“Wie großartig das Bauwerk St. Gereon ist”, schwärmt Axel Hacke. Der Autor ist auf Lesereise in Köln. Sein Kölner Hotel liegt direkt gegenüber der prächtigen romanischen Kirche, deren Ursprünge bis in das 4. Jahrhundert zurückreichen. Axel Hacke hat eine Freistunde vor der Lesung genutzt, um sich St. Gereon anzuschauen. Er sagt, ihm sei gar nicht bekannt gewesen, was es in Köln trotz der Kriegszerstörungen an alten Bauwerken gebe. Hacke staunt über St. Gereon, für ihn ist das ein Resonanzraum, in dem er die Sehnsucht der Menschen nach einem anderen Leben spüre, sagt er, größer als das Leben, das nur von Nützlichkeit, Geld und Macht bestimmt sei.
Staunen, Axel Hacke bezeichnet sich selbst als großer Anhänger des Staunens. In seinem neuen Buch “Aua! Die Geschichte meines Körpers” bestaunt er den menschlichen Körper – und entdeckt ein Wunder. Und dann beginnt er auch im DOMRADIO.DE Interview zu schwärmen. “Auf uns oder in uns leben Milliarden von anderen Lebewesen, angefangen bei den kleinen Spinnentieren, den Demodex-Milben auf unserer Haut. Oder unsere Nase, das ist ein Wunderwerk der Sinneswahrnehmung”.
Keine Trennung von Körper und Seele
Und wie ist das mit der Seele, wo ist die? Natürlich kommen wir im DOMRADIO schnell darauf zu sprechen. Die Trennung von Körper und Seele oder Körper und Geist hält der Autor für unsinnig.
Er glaubt nicht, dass es eine Seele unabhängig vom Körper gibt. Das Zusammengehören von Körper, Vernunft, Seele, Geist und Gefühle ist für ihn entscheidend. Und irgendwo im großen Ganzen Seelen- und Gefühls- und Körperleben sei auch der menschliche Reflex angesiedelt, an etwas zu glauben. “Das steckt in uns drin. Damit bin auch ich aufgewachsen und werde das nie ganz ablegen”, sagt er, obwohl er vor wenigen Minuten noch bekannt hat, dass er kein gläubiger Mensch sei. Man merkt ihm schnell an, dass er mit institutionalisierter Religion nicht viel am Hut hat – jedenfalls lässt er sich nicht in einer konfessionellen Ecke verorten. Nach Antworten auf die großen Fragen des Lebens sucht er schreibend, staunend, um Verstehen bemüht – in dem Wissen niemals alles verstehen zu können.

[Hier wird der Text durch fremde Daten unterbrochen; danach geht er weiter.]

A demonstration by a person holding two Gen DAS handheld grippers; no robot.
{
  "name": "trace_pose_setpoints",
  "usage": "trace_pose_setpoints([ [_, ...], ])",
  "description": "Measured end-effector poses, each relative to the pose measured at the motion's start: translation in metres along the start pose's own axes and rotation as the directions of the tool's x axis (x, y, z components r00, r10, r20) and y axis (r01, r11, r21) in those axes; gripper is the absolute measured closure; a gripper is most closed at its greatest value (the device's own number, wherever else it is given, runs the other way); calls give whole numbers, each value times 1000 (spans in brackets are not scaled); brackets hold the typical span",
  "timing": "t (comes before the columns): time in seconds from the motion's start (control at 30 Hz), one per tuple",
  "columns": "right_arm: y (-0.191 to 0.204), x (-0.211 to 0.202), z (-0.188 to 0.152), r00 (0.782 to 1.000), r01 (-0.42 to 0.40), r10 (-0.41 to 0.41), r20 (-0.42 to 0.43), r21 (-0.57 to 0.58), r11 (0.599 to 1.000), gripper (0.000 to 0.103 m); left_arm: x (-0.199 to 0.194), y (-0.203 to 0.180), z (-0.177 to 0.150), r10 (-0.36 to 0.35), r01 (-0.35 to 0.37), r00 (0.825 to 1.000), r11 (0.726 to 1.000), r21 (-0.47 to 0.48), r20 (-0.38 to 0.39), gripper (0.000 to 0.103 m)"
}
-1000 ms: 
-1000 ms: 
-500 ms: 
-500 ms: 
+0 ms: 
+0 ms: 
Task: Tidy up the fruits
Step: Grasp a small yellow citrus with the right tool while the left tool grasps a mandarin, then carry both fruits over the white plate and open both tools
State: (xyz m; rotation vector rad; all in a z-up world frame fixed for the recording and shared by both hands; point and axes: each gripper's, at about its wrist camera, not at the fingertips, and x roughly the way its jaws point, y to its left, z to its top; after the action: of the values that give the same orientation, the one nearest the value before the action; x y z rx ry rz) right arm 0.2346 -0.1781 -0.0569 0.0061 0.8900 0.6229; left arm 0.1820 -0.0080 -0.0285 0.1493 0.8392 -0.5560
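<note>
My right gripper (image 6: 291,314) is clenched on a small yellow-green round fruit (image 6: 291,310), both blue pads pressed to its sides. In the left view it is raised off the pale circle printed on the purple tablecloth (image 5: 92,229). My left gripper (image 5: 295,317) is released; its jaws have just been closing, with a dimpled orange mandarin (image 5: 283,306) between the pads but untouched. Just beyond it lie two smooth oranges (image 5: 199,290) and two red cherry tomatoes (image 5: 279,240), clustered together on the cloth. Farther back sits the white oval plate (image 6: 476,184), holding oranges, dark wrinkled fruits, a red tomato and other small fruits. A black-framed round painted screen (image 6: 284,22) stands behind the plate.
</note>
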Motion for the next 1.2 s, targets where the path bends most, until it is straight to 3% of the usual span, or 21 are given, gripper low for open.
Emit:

Angst vor dem Tod? Wer hat das nicht, fragt er. Tragische Todesfälle habe er im engsten Familienkreis erlebt. “Die beschäftigen mich jeden Tag”, sagt er. Trost findet Hacke, indem er sich angewöhnt habe, mit den Menschen, die gestorben seien, zu reden. Er weiß, dass sich das bescheuert anhört, aber der Austausch mit den Verstorbenen bedeute ihm unheimlich viel.
Hilfsbrücken fürs Leben
Hacke spricht von Hilfsbrücken, mit denen der Mensch sich durchs Leben ackert, um die Angst vor dem Tod auszuhalten. Und ist sein Staunen und Bekenntnis zur Welt als Wunder, das über unser Fassungsvermögen hinausgeht, nicht auch ein Glauben an den unbegreiflich funktionierenden Kosmos? Er habe mehr von diesem Wunderwerk der Natur verstehen wollen, deshalb habe er dieses Buch über seinen Körper geschrieben. "Dabei ist mein Schreiben ein offenes Schreiben, ein offener Prozess", sagt er. Etwas Vergleichbares könnte man auch über den Glauben sagen – ein offener Prozess angetrieben vom Staunen über das Wunder des Lebens.